Each one of these companies would have definitely served you advertising over the last 2-3 months and would have some profile data about you, built as I explained earlier by tracking your visits to various websites. Now, even if in the cases of Cognitive Match and Vibrant Media they unify all of their domains into one, you can still bet good money on the fact that people visiting their main websites are advertisers and publishers trying to engage in business with the company, and before doing so finding out more about their platform capabilities. In other words, the users they put adverts in front of are not the same people who visit their websites — I’m sure there’s a small crossover but I emphasize the word “small” here!
As such, according to Mozilla’s doing (and Apple as well — and unfortunately probably many other browsers to follow), these guys will NOT be able to collect data about users anymore.

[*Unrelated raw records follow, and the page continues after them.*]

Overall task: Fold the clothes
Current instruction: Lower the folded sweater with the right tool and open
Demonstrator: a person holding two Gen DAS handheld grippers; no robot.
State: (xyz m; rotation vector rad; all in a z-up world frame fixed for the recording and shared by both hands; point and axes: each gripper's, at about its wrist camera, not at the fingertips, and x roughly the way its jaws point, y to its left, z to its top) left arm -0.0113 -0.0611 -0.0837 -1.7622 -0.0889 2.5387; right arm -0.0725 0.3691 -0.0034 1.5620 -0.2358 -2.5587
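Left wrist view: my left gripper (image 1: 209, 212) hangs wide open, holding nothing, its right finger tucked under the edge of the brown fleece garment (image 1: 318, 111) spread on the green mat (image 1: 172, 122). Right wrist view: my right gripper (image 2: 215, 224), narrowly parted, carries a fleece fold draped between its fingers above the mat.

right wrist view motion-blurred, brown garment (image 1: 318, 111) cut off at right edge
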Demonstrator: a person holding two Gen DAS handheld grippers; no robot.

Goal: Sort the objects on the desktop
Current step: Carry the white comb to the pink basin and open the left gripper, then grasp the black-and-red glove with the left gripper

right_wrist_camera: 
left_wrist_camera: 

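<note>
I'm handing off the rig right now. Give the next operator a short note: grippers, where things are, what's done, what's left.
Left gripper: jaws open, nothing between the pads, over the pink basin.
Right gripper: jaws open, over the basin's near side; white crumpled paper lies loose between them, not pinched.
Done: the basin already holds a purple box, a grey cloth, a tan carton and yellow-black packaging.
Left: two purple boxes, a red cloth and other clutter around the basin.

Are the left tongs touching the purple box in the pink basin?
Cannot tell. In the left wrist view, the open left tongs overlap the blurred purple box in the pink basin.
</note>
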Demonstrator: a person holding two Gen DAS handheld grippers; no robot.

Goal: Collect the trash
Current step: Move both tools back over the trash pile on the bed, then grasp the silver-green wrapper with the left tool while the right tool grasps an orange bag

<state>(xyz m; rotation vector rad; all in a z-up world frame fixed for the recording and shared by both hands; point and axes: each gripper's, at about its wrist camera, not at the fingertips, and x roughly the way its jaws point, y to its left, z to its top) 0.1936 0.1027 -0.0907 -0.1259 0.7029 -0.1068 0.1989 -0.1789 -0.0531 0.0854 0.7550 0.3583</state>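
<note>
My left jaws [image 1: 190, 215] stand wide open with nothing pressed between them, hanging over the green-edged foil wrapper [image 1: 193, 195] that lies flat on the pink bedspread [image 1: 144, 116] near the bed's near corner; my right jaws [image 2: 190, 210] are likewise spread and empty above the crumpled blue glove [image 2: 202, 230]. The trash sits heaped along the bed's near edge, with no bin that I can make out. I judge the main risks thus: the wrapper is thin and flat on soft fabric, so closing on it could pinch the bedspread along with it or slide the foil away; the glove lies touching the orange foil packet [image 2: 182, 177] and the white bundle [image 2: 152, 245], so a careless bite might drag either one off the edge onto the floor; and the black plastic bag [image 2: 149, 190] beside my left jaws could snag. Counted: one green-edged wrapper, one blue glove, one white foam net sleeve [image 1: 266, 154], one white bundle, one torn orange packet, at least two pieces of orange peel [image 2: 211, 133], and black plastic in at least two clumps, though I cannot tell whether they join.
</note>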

That’s perfectly fine, if the whole exercise here is to actually disallow data collected from the user without their knowledge. However, should that be the case, then why the double standards? Why is it ok for the likes of Facebook to gather my data, but it’s not ok for the likes of Cognitive Match to do the same? Has there been some brown envelopes exchanged down some dark corridors here? Why not be brave enough to say NOBODY’S 3rd party cookies will be accepted rather than have this segregation based on … well… what? previous visits? Is that really relevant? What if I haven’t actually visited that website (and I’ll come back to this idea shortly because I think this is the Pandora’s box we’re opening here) but instead I got a popup window from them on a different website I went to? According to Firefox’s new policy that automatically allows that website to track me from there on, right? I mean if on the popup window they cookie me, that’s a direct visit, I get a cookie from their domain and from there to eternity I’m subject to accepting (transparently) their 3rd party cookies. Wouldn’t you say that’s a different scenario to someone who logs into Facebook every day? And even if you log into Facebook every day — are you ok with the fact that they will track your movements on other websites or just put up with it because, well, it just makes it easier for the occasional time when you “Like” something?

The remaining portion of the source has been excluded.